D'autres infractions sont alléguées, "relatives à la falsification de la présence effective des enfants placés en crèche", ce qui déclenche des aides publiques, ou à une fraude à des aides aux travaux, toujours selon l'avocat.

Enfin, Anticor évoque un possible abus de bien social dans les multiples casquettes de l'ancien fondateur et président Christophe Durieux, qui dirigeait People&Baby mais aussi des sociétés civiles immobilières louant des locaux à des crèches du groupe avec, selon Me Brengarth, des "surfacturations possibles des loyers".

Pour cet avocat, le montant de l'argent détourné serait "de 2,1 millions d'euros a minima, un chiffrage qui ne concerne que la fraude à l'aide au chômage partiel".

"En dépit de la gravité des comportements révélés par Victor Castanet, à ce stade il n'y a toujours pas eu d'auto-saisine de la justice ou d'enquête d'initiative malgré l'ensemble des malversations révélées. Ca nous interroge au plus haut point", a insisté l'avocat, demandant une enquête.

Me Brengarth a dit son espoir d'un élargissement d'une procédure éventuelle à "d'autres opérateurs" de crèches privées "qui peuvent parfaitement être concernés", voire aux "incidences que ces comportements ont pu avoir sur le traitement des enfants".

- "Sans aucun contrôle" -

Pour Inès Bernard, déléguée générale d'Anticor, ces infractions "ont des conséquences démocratiques et sociales parfois extrêmement importantes (...). Se pose la question de l'octroi d'autant de subventions sans aucun contrôle".

A l'heure actuelle, la France compte 460.000 places d'accueil en collectif, dont 50% relèvent des crèches publiques, 27% des crèches privées (Les Petits Chaperons rouges, Babilou, La Maison Bleue, People&Baby...) et 23% des crèches associatives.
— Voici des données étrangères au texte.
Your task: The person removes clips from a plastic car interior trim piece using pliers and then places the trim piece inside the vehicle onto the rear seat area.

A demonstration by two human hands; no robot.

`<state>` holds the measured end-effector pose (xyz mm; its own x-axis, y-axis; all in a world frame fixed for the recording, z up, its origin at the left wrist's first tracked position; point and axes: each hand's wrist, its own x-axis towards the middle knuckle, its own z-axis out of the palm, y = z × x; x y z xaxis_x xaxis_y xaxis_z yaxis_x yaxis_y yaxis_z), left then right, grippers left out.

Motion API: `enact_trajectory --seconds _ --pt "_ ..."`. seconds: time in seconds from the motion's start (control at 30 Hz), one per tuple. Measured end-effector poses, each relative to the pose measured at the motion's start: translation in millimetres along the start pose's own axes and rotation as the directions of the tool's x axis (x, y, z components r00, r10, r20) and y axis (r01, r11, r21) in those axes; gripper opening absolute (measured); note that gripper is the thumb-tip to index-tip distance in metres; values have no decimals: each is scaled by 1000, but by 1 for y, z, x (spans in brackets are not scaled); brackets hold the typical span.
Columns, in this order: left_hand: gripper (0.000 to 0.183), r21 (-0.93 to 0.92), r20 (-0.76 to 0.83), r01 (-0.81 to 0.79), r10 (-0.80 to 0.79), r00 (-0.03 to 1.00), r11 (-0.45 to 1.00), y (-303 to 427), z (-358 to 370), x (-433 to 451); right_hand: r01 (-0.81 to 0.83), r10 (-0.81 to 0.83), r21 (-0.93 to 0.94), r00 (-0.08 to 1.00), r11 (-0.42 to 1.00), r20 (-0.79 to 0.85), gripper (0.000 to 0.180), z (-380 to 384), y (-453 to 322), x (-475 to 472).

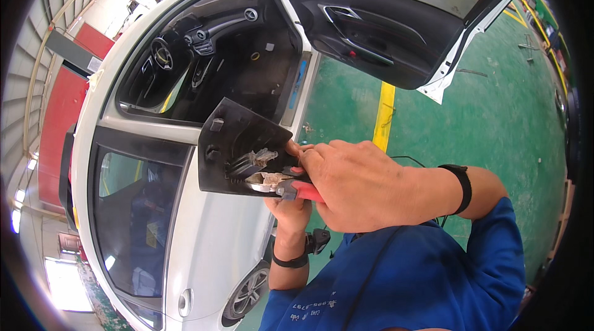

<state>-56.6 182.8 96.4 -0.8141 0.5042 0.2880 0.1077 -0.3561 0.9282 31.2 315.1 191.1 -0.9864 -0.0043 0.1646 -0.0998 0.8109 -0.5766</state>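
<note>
My left hand holds a dark plastic trim panel by its near edge, partly hidden behind the panel and my other hand. The panel's inner face is turned up, showing moulded clip seats, ribs and ragged pale residue. My right hand is closed around red-handled pliers. Their metal head lies over the panel's lower right part, against a pale, crusted piece. I cannot tell how firmly the jaws grip it.
Before me stands a white car with its front door swung open, the dark cabin showing. The rear door window lies left of the panel. A yellow line crosses the green floor. A black device sits by my left wrist.
</note>
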Motion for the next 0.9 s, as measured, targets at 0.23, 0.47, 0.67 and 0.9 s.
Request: enact_trajectory --seconds 0.23,0.47,0.67,0.9 --pt "40 24 87 -208 205 975 978 -19 -7 4 15 -14 -38 1000 999 22 32 3 -4 -9" --pt "43 -26 159 -263 264 951 964 -32 5 13 93 -92 -153 996 984 14 27 2 15 -18" --pt "46 120 123 -228 213 969 966 -46 2 9 53 -53 5 999 999 4 26 12 32 -24" --pt "51 74 140 -344 331 933 936 -49 -12 11 45 -29 104 989 994 -146 22 42 34 -20"
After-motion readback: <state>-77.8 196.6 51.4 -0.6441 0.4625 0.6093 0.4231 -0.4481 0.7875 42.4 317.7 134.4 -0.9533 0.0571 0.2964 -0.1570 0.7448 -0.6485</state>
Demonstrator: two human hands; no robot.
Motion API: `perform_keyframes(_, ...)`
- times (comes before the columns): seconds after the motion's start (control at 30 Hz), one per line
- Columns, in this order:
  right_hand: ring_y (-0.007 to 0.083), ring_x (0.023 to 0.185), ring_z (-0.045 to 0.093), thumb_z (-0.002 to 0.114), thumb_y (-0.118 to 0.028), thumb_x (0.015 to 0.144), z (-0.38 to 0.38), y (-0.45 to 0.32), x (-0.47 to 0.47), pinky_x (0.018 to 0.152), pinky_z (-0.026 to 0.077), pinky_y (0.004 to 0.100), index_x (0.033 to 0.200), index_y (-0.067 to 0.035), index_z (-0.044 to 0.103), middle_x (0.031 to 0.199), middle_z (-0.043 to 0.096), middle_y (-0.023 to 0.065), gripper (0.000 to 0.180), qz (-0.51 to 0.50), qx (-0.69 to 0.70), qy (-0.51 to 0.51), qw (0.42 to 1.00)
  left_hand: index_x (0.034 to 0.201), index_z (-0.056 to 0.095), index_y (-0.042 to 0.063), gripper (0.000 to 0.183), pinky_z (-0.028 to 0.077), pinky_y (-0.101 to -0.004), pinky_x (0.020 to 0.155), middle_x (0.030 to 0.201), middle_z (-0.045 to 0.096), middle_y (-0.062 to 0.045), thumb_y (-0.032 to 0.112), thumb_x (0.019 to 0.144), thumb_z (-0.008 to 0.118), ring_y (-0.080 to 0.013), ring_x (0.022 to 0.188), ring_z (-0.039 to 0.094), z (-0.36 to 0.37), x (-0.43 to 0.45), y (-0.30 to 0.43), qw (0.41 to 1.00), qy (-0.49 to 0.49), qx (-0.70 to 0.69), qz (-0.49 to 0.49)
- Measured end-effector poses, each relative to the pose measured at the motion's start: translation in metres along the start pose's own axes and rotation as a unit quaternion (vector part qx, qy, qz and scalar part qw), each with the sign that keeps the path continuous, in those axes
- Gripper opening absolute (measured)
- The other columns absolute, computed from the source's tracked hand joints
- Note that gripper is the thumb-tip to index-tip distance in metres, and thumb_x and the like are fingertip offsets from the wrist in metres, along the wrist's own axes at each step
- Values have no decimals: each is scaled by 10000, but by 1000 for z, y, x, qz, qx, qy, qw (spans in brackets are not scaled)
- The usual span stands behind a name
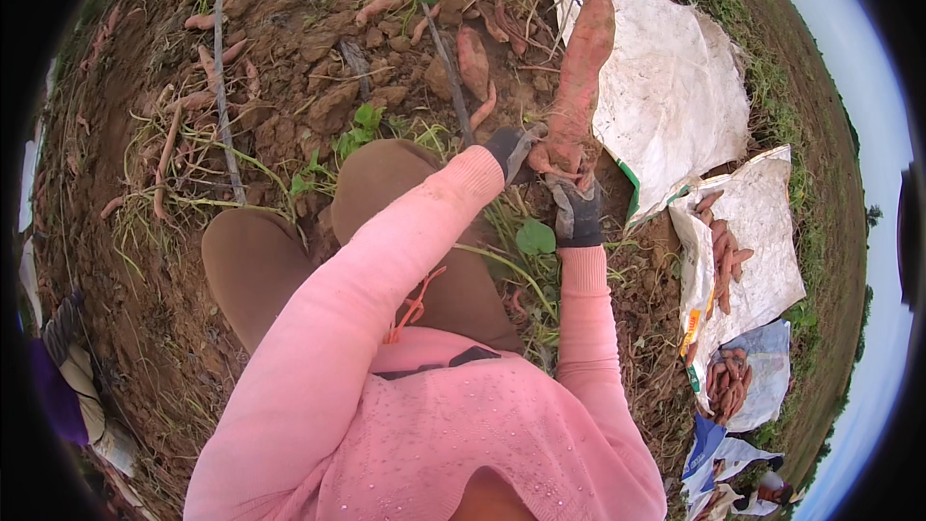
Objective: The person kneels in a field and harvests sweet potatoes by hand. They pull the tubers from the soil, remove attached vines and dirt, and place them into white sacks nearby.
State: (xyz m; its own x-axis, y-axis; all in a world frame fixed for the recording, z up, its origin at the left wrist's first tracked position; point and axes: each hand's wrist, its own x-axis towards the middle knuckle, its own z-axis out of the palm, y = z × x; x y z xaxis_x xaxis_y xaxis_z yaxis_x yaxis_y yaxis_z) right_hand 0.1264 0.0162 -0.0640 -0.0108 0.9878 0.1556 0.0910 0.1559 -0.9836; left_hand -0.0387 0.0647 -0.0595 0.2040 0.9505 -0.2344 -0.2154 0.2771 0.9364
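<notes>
A large reddish-pink sweet potato [581, 72] points away from me, with smaller roots and soil at its near end. My right hand [579, 211], in a dirty grey and black glove, grips it from below at that near end. From the side, my left hand [515, 152], gloved the same way, has its fingers closed at the base of the cluster by a small side root [541, 159]. The left fingertips are partly hidden. Just right of the big root lies a flattened white woven sack [673, 79]. Another sweet potato [473, 64] rests on the soil beyond my left hand.
Drip lines [221, 72] cross the soil, with loose sweet potatoes [168, 159] and vines around them. On the right, a white sack [767, 246] and a bluish sack [770, 369] hold sweet potatoes. A person [770, 493] is at the lower right. Another person [61, 391] is at the left rim.
</notes>
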Motion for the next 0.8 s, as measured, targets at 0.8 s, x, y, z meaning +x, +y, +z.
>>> perform_keyframes(0.8, 111, 793, 585, 624, -35, 832, 64, -29, -22, 661, 477, 225, 1264, -18, 435, 1038, 591, 37, 472, 103, 42, 35, 993, 1326, 373, 42, 559, 427, -401, 869, 1254, 503, -197, 363, 896, 530, -304, 1063, 540, -71, 42, 40, 881, 326, -342, -18)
Au côté de crèches "de grande qualité, portées par une réflexion pédagogique approfondie", on trouve aussi "des établissements de qualité très dégradée", relevait l'Inspection générale des affaires sociales (Igas) dans un rapport publié après la mort d'un bébé de 11 mois dans une crèche privée à Lyon en 2022.

Dans un communiqué transmis mi-septembre à l'AFP, People&Baby - dont Christophe Durieux a été évincé au printemps - indiquait que "les pratiques décrites dans l'ouvrage" de Victor Castanet "sont en décalage total avec les valeurs que nous portons aujourd'hui".

La nouvelle direction du groupe affirmait avoir "entamé une transformation profonde" avec un nouveau président et promettait de corriger "sans délai" tout "dysfonctionnement qui pourrait être identifié".

"Des audits indépendants" vont être mis en place et "nous nous engageons à rendre compte de manière transparente des actions mises en œuvre et de leur suivi", ajoutait People&Baby.